In a blink of an eye, your little girl is not so little anymore. It seems like yesterday she was 5 years old playing with her dolls and always wanting her mommy around. Now she’s 13, a teenager and so much has changed. The next few years may be difficult and exhausting for the both of you as she starts to enter adulthood, but there are several ways to keep a healthy mother/daughter relationship. Here are 5 tips to help you both survive the next few years and assure your teenage daughter that she has your love and support no matter what.
We were all teenage girls at one time so we know how emotional and over dramatic they can be. With this being said, a mother has to handle this in a different way that won’t push your daughter away. Expect bumps!!!! As they go through this crazy hormonal stage, understand that you will be the easiest target to take their frustration out on. Accept this and just hold on for the ride. It will get better!!
Communicate with your teen about what is going on outside of their home life (school, friends, boyfriend, sports, etc.). Have mother/daughter time set aside at least once a week. By doing this, you and your teen will bond in a way that will be priceless.

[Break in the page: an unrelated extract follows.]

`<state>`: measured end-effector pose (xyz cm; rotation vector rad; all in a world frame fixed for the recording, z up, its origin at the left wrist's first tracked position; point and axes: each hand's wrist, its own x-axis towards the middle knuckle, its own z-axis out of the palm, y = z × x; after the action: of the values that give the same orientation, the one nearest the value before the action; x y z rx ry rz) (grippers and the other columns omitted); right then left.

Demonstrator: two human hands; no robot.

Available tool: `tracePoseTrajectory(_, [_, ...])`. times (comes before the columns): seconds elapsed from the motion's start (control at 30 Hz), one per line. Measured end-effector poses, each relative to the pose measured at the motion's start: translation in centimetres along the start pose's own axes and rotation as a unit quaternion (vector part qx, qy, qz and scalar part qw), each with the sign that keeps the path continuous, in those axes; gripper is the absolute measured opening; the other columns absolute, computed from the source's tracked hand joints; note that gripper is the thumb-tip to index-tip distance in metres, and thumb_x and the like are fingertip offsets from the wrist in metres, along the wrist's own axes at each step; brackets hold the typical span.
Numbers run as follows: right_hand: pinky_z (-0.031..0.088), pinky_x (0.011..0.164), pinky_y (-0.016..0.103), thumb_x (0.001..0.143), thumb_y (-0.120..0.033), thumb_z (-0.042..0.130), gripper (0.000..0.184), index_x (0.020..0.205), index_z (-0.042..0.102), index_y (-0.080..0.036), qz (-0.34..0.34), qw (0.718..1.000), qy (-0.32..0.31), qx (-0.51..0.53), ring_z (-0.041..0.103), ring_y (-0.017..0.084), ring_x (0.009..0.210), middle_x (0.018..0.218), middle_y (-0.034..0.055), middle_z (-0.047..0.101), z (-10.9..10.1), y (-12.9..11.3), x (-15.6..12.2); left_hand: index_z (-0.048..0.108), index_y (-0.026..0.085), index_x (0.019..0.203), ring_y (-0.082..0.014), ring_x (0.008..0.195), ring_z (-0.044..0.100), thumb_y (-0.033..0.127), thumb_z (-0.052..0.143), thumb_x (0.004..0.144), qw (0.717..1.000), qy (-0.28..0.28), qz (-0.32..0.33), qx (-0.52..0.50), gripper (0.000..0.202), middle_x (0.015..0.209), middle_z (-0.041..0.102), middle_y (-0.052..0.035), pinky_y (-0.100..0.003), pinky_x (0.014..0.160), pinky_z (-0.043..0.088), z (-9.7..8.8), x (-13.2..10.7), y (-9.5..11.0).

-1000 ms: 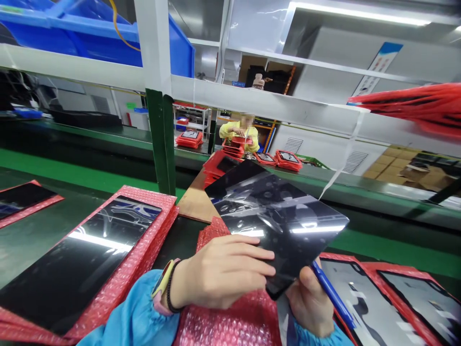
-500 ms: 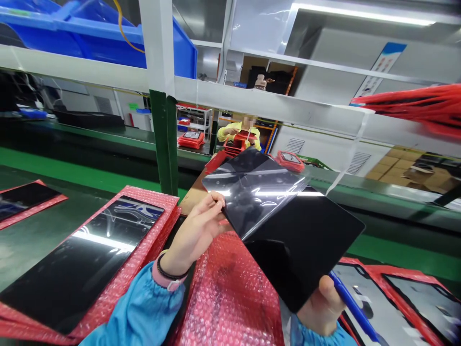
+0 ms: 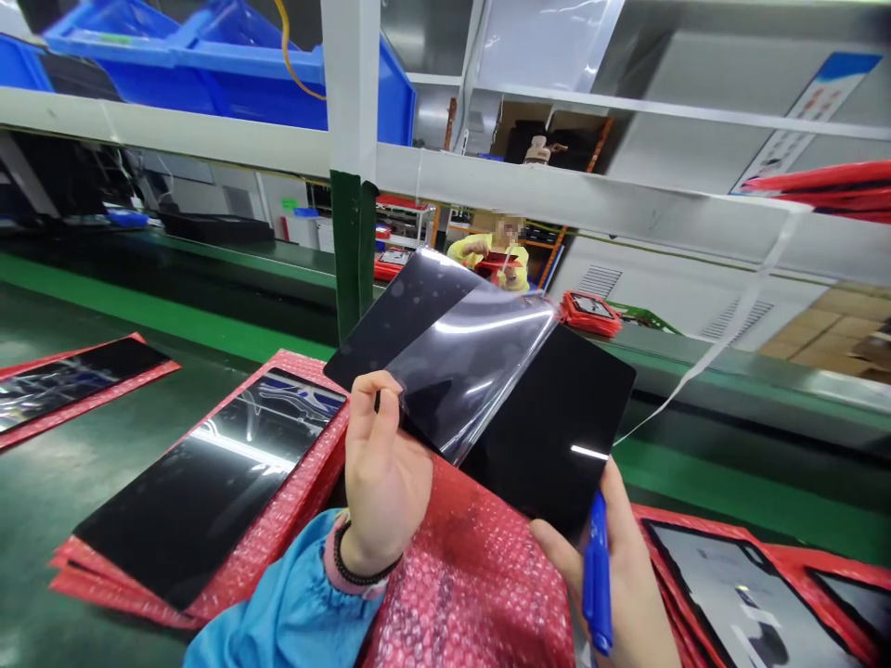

Engage in a conversation even if they don’t feel like talking; keep asking questions that interest them and they will start to open up. This is one of the most important tools in improving your relationship with your teenager. So, next time you tell them “give me a minute,” or “hang on I’m busy” you might want to think twice. Put whatever you’re doing to the side and pay attention to them.
Love them unconditionally
Even when they aren’t very lovable, love them with everything you have. Your teen obviously knows you love them but knowing they are loved and feeling they are loved are two different things. As they get older feeling your love is very important. Make it known that even as their parent you are always there for them. They need to know that they can tell you anything even if it’s something you don’t want to hear. When loving your teen love hard!!!!
Forgive and Forget
Forgiving your teen for a mistake they make can be harder than it seems. While it is completely normal for a teen to make a mistake or two…. or several, they are human just like you are and they are going to have a few bumps in the road along the way. Holding onto these mistakes and not getting past them can put a hold on your relationship. With that being said, disciplining your teenage daughter can also be difficult but you have to learn to punish them for their mistake then let it go.
Don’t Give up
KEEP PUSHING THROUGH!! There is no perfect parent, just like there is no perfect teen. Y’all are learning and growing together. You will make mistakes, more than you will probably expect. Don’t give up!! Let your teen know you are doing the best that you can and that you love them. They need to know that no matter what you won’t give up on yourself or them.